Naselli logra dos objetivos monumentales: arma al cristiano de una esperanza fundamentada y, de forma ingeniosa, cierra el libro reconectándonos con la literatura citada al inicio mediante frases de *El Hobbit* de Tolkien y de *Harry Potter*.
Para mí niño interior, esta conclusión representó una verdadera emancipación espiritual. Yo fui un niño que aprendió a amar la lectura a través de las páginas de *Harry Potter*. Recuerdo perfectamente el dolor y la culpa que me sembraron las noticias de la época al ver a grupos de cristianos quemando esos libros en hogueras públicas, haciéndome sentir culpable por disfrutar de una historia de amistad y valentía. Desde luego que no me alejaron de los libros, sino del cristianismo. Ver hoy a un teólogo reformado serio citar a Harry como una figura crística y animar a los creyentes a leer e incluso escribir historias de dragones sana esa herida del pasado.
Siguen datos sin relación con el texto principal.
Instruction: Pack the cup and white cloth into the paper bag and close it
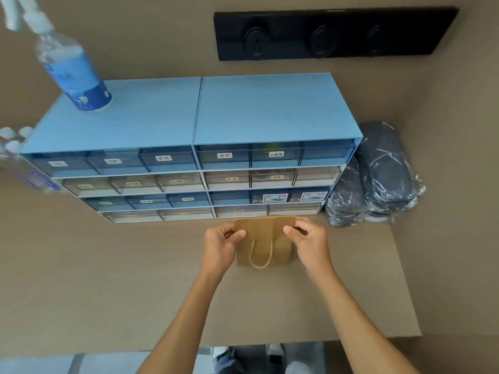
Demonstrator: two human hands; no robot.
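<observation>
**Both hands pinching top of paper bag**

Paper bag [263, 242] standing on tabletop [108, 279], centre, just near of drawer cabinet [194, 147]. Brown, top edge folded over, twisted handle [260, 253] hanging down near face. Left hand [221, 245] gripping top left corner of bag, thumb on near side, fingers curled behind. Right hand [307, 242] gripping top right corner same way. Both forearms bare, reaching in from near edge. Cup and white cloth not visible; cannot tell if inside bag. Blue cabinet with rows of small labelled drawers, against far wall. Spray bottle [73, 74] upright on cabinet top, far left. More bottles [16, 147] at left edge, blurred. Dark bundles wrapped in clear plastic [378, 179] right of cabinet, stacked, on tabletop. Black socket panel [334, 33] on wall, far right. Shoes [251, 357] below near edge of tabletop.
</observation>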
Este libro da un fruto espiritual que trasciende las divisiones: le recuerda al mundo, incluso a los no creyentes que disfrutan de las grandes epopeyas cinematográficas, que esas historias de monstruos vencidos reflejan la Gran Historia que los cristianos llevamos grabada en el corazón.
Recomiendo ampliamente su lectura. De hecho, voy a donar mi ejemplar a la biblioteca de la iglesia Doxa para que esté al servicio de la comunidad.
Un aplauso sincero para el autor. Es una lectura que vale la pena congelar en el tiempo.